Summer Dish Review – Christmas at DURAN CENTRAL PHARMACY

 Man does not live by EATING LAS VEGAS alone.

And ELV — the ramblin’ man, the migratory myth, the inveterate excursionist — does not live by only eating in Las Vegas. This you know if you follow us on social media. There you’ll see (or have seen) that we’ve been making up for lost time this past year in the jet-setting department.

The recession of 2009-20014 (and its attendant economic woes), pretty much put a damper on our traveling, and for the better part of 5 years we didn’t leave the country. This wet blanket was hard to swallow (almost as hard as that mixed metaphor), especially after having traveled to Europe, Asia and Canada at least a dozen times in the previous decade.

So, you might say, we’ve had a lot of catching up to do. San Francisco, Napa Valley, France, Germany, Japan, Dallas, Washington D. C., Atlanta, and Los Angeles (three times!), have all been visited in the past eighteen months. More trips are on the way (Texas barbecue! Burgundy!), but do you know the food we find ourselves craving above all others?

That’s right. A bowl of red, and a bowl of green. New Mexican chile. The vegetarian (or not) stews made from roasting those glorious Hatch peppers at their peak degree of ripeness. There’s something about the sweet, acidic, herbaceous bite of a New Mexican green, or the almost dried-cherry-like aroma of a mellow, sweet, ripe, dried red, that is as addictive as any foodstuff we’ve ever encountered.

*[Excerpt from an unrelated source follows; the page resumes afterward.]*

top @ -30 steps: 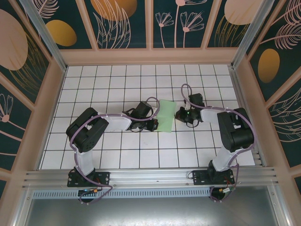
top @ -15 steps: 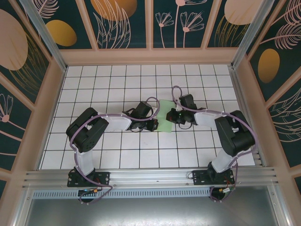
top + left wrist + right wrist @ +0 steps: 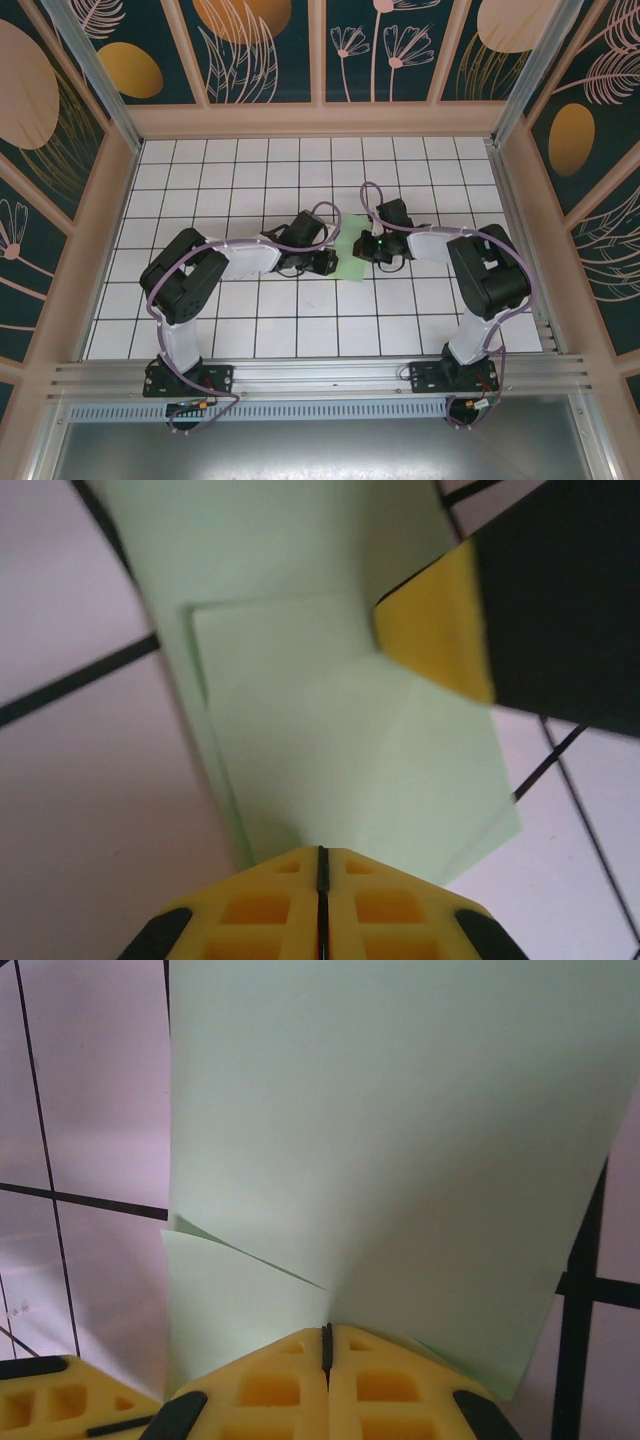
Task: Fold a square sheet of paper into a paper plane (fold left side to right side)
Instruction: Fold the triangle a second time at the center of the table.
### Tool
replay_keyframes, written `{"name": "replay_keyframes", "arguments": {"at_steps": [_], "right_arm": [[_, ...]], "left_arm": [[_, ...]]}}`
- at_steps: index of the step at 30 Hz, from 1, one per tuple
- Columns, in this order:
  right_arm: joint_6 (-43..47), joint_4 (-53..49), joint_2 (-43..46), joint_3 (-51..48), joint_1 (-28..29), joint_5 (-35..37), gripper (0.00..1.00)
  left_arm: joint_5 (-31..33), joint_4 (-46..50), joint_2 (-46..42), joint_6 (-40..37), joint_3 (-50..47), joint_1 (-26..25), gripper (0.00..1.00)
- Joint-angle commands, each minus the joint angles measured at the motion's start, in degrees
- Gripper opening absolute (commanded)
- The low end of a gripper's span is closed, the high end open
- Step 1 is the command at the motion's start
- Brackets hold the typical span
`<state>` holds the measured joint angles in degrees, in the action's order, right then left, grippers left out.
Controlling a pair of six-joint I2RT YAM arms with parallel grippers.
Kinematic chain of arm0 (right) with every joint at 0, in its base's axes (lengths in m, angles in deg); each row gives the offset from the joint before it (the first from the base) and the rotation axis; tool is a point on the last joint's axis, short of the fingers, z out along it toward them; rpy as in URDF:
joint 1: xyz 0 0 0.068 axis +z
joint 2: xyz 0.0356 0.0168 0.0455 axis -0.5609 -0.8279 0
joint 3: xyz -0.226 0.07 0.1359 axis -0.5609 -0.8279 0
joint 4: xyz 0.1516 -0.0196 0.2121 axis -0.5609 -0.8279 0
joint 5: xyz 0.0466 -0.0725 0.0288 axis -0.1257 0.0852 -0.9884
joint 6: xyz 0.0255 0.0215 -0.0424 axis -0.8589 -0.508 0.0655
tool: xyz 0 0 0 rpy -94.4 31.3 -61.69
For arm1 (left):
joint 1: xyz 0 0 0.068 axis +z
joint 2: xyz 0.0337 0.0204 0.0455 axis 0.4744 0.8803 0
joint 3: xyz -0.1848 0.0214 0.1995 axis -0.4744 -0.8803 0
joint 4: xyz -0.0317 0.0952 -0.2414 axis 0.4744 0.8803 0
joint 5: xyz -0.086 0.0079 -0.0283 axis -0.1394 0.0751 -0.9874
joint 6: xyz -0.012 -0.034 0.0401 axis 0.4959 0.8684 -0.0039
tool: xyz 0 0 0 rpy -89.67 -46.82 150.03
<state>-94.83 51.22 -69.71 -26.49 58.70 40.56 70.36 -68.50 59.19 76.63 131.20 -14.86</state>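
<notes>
Pressing the fold flat: the pale-green sheet of paper (image 3: pixel 347 240) lies partly folded at the middle of the tiled table (image 3: pixel 250 180), between the left gripper (image 3: pixel 320 855) at one edge and the right gripper (image 3: pixel 327 1332), whose pressed-together fingertips rest on the upper layer. The left gripper's fingers are likewise closed tight, though whether paper is caught between them cannot be told. Best practice is probably to steady one side while the other rubs along the crease, keeping the layers' edges aligned.

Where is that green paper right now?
In the overhead view, the green paper lies mid-way across the tiled table, between the left hand and the right hand.
</notes>
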Motion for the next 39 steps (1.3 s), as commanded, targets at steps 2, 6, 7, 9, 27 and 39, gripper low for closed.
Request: {"name": "replay_keyframes", "arguments": {"at_steps": [2, 6, 7, 9, 27, 39], "right_arm": [[1.8, -4.7, -2.2, 0.0, 0.0, 2.1, 0.02], [1.4, -4.2, -2.2, -0.4, 0.0, 2.2, 0.01], [1.4, -4.2, -2.2, -0.4, 0.0, 2.2, 0.01], [1.3, -4.0, -2.3, -0.3, 0.1, 2.0, 0.02], [2.1, -5.3, -2.3, -0.7, 0.0, 3.3, 0.02], [2.9, -7.2, -2.7, 0.4, -0.2, 4.5, 0.01]], "left_arm": [[-6.5, -1.0, -0.5, -0.2, 3.2, 0.2, 0.10], [-9.9, -3.7, 1.7, 0.6, 3.6, 0.1, 0.10], [-10.4, -3.5, 2.5, 0.5, 4.2, 0.2, 0.09], [-11.0, -3.7, 3.9, 0.5, 5.0, 0.1, 0.09], [-4.1, -1.8, 6.9, 2.1, 2.8, 0.2, 0.08], [-2.7, -1.7, 1.9, 2.2, -5.0, 0.4, 0.08]]}}
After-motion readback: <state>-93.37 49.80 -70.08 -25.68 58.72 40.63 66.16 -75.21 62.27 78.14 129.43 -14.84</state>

The fact that their degree of heat can vary from a relatively mild  500 Scoville Units to a slap-my-ass-and-call-me-Sally 70,000 Scovilles is also something we find quite compelling.

We also love that fiercely proud New Mexicans refuse to spell chile or chiles any other way, and look down their Navajo noses at the word chili (“ground beef slop from Texas”) and chilies (“the way they spell all inferior chilies that aren’t from here”).

And who isn’t charmed by their Official State Question?

To which we always answer: “Red and Green or Christmas.” Which is the Official State Answer to the Official State Question.

How cool is that?

Make no mistake, these are NOT Anaheim peppers. Although they look identical. Anaheim (or California) chilies are milder and not nearly as complex. Mostly, they taste like castrated New Mexicans (the peppers not the people) — elongated bell peppers without the aggressive pungency and heat of true Hatch-lings.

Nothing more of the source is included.